Contract Work

Monday, January 20, 2014

Contributing to OSS

So, if I haven’t said it enough, getting involved in the community is crazy important. I’ve recently been looking for a job. The process has actually been more difficult than I anticipated. A lot of people will tell you it’s incredibly easy to get a job in this field. I’d say that while there are positions available in the field, it is still challenging to convince a company, especially as a newer developer, that you are worth it and that you’ll totally blow them away… if they just give you the chance. Additionally, I want to make sure that where I end up is the right fit. I feel fortunate to have years of professional experience that have allowed me to really know myself as a professional and give me a better ability to determine if a company is a good fit for me or not.

While looking for a permanent position, i’ve been looking for great, challenging projects that continue to expand my skillset and make sure I’m learning as much as possible while I have the time.
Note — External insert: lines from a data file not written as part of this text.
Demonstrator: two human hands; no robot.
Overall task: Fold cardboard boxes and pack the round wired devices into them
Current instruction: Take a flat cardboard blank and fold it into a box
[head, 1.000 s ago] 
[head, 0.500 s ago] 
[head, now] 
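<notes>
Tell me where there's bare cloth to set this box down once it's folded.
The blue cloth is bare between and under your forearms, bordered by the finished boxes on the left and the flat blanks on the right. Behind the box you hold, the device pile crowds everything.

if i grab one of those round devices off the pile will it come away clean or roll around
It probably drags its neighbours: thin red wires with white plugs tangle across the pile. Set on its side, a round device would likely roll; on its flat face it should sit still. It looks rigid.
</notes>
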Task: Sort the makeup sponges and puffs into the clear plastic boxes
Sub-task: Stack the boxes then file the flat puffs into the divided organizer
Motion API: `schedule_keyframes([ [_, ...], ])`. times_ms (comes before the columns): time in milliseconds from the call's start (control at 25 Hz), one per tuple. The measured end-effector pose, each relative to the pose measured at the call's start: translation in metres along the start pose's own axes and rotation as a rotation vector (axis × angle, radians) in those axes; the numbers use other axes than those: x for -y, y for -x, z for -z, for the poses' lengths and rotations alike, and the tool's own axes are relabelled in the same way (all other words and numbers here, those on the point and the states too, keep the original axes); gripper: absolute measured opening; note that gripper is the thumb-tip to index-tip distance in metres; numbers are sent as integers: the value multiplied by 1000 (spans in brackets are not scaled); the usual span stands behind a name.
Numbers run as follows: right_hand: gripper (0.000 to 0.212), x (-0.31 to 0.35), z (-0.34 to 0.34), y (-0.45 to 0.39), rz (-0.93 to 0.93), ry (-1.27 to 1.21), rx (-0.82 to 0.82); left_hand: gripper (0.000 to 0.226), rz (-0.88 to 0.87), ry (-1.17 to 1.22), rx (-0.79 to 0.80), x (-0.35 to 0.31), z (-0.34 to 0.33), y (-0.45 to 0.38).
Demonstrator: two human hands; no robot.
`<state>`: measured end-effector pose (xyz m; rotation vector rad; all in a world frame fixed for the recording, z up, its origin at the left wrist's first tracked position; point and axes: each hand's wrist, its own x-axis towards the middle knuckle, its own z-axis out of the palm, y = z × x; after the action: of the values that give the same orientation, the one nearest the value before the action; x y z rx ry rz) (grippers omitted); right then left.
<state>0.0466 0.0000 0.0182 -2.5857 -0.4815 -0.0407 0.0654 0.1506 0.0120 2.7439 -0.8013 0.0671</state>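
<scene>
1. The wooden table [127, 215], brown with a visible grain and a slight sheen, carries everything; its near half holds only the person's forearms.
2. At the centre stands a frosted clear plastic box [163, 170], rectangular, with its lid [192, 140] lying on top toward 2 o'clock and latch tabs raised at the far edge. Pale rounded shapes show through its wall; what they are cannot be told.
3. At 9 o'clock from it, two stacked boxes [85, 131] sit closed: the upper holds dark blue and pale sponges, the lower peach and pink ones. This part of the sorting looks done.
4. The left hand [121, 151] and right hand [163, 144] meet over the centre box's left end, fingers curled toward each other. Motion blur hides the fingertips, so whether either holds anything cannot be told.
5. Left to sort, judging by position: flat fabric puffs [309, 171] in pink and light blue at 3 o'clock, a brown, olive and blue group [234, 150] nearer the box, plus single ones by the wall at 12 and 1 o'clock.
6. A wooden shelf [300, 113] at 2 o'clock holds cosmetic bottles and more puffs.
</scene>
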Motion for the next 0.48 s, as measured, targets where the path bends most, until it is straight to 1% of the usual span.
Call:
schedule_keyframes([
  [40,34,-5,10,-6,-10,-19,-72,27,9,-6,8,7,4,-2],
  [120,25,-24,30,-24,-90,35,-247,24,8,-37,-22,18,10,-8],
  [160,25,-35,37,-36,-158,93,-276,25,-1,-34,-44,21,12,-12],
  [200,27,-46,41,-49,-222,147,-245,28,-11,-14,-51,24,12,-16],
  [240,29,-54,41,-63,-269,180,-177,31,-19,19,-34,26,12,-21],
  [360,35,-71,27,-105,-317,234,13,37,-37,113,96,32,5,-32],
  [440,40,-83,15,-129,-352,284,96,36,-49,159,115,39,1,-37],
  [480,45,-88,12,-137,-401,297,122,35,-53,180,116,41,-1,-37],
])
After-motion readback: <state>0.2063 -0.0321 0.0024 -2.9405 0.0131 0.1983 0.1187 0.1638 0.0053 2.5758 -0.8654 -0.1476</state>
A few weeks ago, I was approached by a friend at a meetup who had a little too much on his plate and felt he had some work that would provide me with some good experience. Because he’s a friend, he knows my level and therefore I’m very comfortable asking questions. He also thought this project would be a good one because he could provide support, the gem needed to be built but isn’t super crazy complex, and he felt it could provide me with a good opportunity to contribute to OSS… something that is on my goals for this time period and definitely something I’ve been looking to do. Conversely, as a solo freelancer, he hasn’t had the opportunity to often pair or to take part in code reviews, a skill he wants to develop. We saw this as a win-win situation and there I was... working on a ruby gem. The gem posts are a little post-dated because I wrote them as I was working on the gem but didn't have a chance to post everything!!! So, I'll try to get these posts up quickly.

The gem has some simple functionality. It is essentially a way to work with a company’s API and download additional information about email blast campaigns beyond what they currently provide. The gem involves writing tests, utilizing an http client, and working with the API.

I have to admit that a large portion of me is/was terrified. I’m building something new. I’m actually getting paid to do it. AND it’s then going on the interwebs… as a gem… and a part of OSS… for other people to use!!! But fortunately, I’m not terrified enough to shy away from the opportunity.

Geoff had gotten me started by giving me access to a private repo, creating the gem structure, and providing a few details and resources he had thought through in regards to the gem. I started by creating the spec file and thinking through what this gem would do in order to write some tests that could be used essentially as an outline. I put all these tests as pending, but I was able to scope out the major functionalities by thinking about what the output would be and what we would need to make sure is working.

I then started on the actual code. I started by taking the tests and looking at what classes those would create. Classes should each have a single responsibility so I looked at each action that needed to happen and thought about a class structure based on that. My intention is to write the code all in the same file and then do some refactoring to break it up. The next step was looking at the http clients. There is an authentication component to this gem and once the authentication happens, a cookie is received and that cookie needs to be stored in order for it to be used in future actions.